▶ **The task**: Write out every line of the material as it stands, apart from the pictures.

▶ **Information shown**:
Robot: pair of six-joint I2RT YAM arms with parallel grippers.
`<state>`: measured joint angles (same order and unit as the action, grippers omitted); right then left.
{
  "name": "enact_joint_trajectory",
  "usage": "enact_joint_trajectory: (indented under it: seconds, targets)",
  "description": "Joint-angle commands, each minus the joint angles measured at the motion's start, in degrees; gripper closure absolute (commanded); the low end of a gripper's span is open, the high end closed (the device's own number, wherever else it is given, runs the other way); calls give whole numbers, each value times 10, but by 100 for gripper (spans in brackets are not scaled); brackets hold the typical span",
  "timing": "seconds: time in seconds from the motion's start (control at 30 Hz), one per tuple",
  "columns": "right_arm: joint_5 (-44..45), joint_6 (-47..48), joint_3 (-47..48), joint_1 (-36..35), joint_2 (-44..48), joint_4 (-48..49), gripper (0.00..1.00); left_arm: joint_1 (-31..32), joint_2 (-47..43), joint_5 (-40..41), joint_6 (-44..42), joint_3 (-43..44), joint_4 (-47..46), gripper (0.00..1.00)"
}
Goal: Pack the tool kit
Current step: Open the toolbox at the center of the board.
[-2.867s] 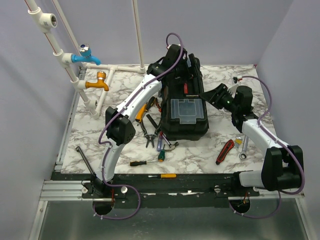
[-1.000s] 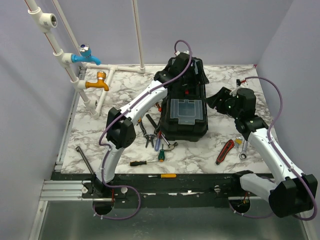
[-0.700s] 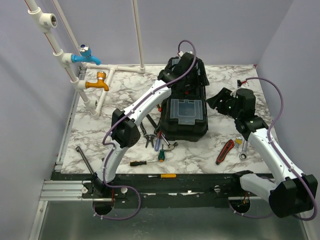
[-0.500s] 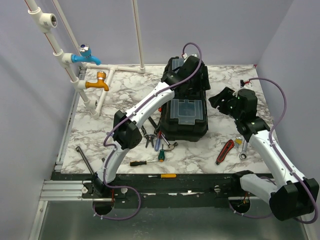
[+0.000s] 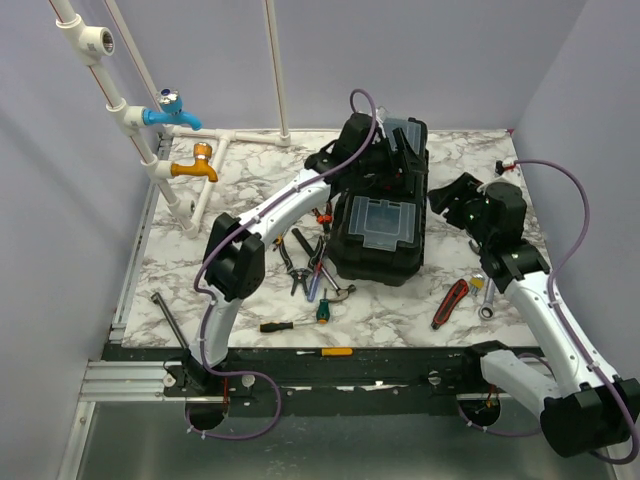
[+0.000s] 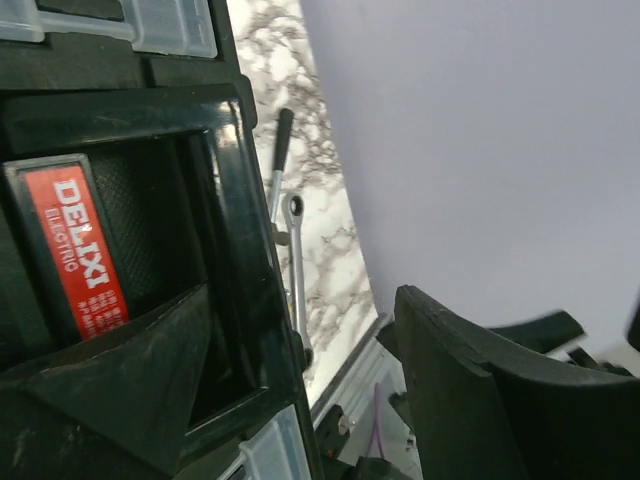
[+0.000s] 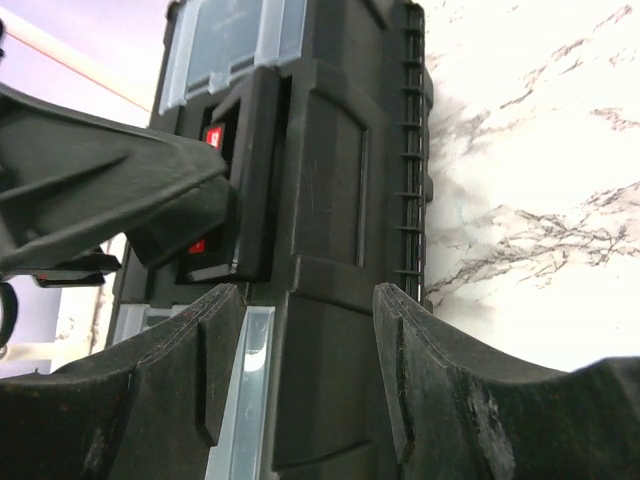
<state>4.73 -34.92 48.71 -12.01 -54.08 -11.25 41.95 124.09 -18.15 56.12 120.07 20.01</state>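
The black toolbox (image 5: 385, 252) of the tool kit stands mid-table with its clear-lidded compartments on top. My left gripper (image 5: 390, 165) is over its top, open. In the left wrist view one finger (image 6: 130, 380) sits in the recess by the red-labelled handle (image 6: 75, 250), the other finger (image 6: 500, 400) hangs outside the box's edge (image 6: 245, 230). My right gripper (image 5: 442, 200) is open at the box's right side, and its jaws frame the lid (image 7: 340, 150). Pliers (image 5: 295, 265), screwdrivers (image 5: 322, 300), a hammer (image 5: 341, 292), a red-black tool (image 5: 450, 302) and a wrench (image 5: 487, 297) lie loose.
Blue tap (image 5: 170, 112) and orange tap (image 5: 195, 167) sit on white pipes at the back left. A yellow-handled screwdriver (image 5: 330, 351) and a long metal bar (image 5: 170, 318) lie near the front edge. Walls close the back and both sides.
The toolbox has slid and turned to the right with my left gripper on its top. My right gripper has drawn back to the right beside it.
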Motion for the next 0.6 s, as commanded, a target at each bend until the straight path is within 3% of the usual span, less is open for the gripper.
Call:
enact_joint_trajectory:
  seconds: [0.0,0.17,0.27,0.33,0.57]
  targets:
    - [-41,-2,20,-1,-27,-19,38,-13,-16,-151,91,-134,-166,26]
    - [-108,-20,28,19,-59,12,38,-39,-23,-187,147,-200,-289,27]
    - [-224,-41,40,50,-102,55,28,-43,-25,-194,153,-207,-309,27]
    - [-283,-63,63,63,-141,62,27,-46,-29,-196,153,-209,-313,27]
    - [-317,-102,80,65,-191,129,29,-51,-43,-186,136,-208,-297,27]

▶ **Result**:
Robot: pair of six-joint I2RT YAM arms with parallel grippers.
`<state>`: measured joint angles (same order and unit as the action, grippers omitted); right then left.
{
  "name": "enact_joint_trajectory",
  "usage": "enact_joint_trajectory: (indented under it: seconds, targets)",
  "description": "Joint-angle commands, each minus the joint angles measured at the motion's start, in degrees; gripper closure absolute (commanded); the low end of a gripper's span is open, the high end closed (the device's own number, wherever else it is given, runs the other way); calls give whole numbers, each value times 10, but by 100 for gripper (spans in brackets are not scaled); brackets hold the typical span",
  "timing": "seconds: time in seconds from the motion's start (control at 30 Hz), one per tuple",
  "columns": "right_arm: joint_5 (-44..45), joint_6 (-47..48), joint_3 (-47..48), joint_1 (-36..35), joint_2 (-44..48), joint_4 (-48..49), gripper (0.00..1.00); left_arm: joint_1 (-31..32), joint_2 (-47..43), joint_5 (-40..41), joint_6 (-44..42), joint_3 (-43..44), joint_4 (-47..46), gripper (0.00..1.00)"
}
Goal: Pack the tool kit
Current step: Open the toolbox at the center of the board.
[-2.867s] 
[-1.000s] 
[-0.700s] 
[-0.500s] 
[+0.000s] 
[+0.000s] 
[+0.000s] 
<state>4.73 -34.92 48.71 -12.01 -54.08 -11.25 41.95 124.09 -18.15 56.12 120.07 20.01</state>
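The black toolbox (image 5: 385, 252) of the tool kit stands mid-table with its clear-lidded compartments on top. My left gripper (image 5: 390, 165) is over its top, open. In the left wrist view one finger (image 6: 130, 380) sits in the recess by the red-labelled handle (image 6: 75, 250), the other finger (image 6: 500, 400) hangs outside the box's edge (image 6: 245, 230). My right gripper (image 5: 442, 200) is open at the box's right side, and its jaws frame the lid (image 7: 340, 150). Pliers (image 5: 295, 265), screwdrivers (image 5: 322, 300), a hammer (image 5: 341, 292), a red-black tool (image 5: 450, 302) and a wrench (image 5: 487, 297) lie loose.
Blue tap (image 5: 170, 112) and orange tap (image 5: 195, 167) sit on white pipes at the back left. A yellow-handled screwdriver (image 5: 330, 351) and a long metal bar (image 5: 170, 318) lie near the front edge. Walls close the back and both sides.
The toolbox has slid and turned to the right with my left gripper on its top. My right gripper has drawn back to the right beside it.
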Motion for the next 0.6 s, as commanded, a target at each bend until the straight path is within 3% of the usual span, less is open for the gripper.
Call:
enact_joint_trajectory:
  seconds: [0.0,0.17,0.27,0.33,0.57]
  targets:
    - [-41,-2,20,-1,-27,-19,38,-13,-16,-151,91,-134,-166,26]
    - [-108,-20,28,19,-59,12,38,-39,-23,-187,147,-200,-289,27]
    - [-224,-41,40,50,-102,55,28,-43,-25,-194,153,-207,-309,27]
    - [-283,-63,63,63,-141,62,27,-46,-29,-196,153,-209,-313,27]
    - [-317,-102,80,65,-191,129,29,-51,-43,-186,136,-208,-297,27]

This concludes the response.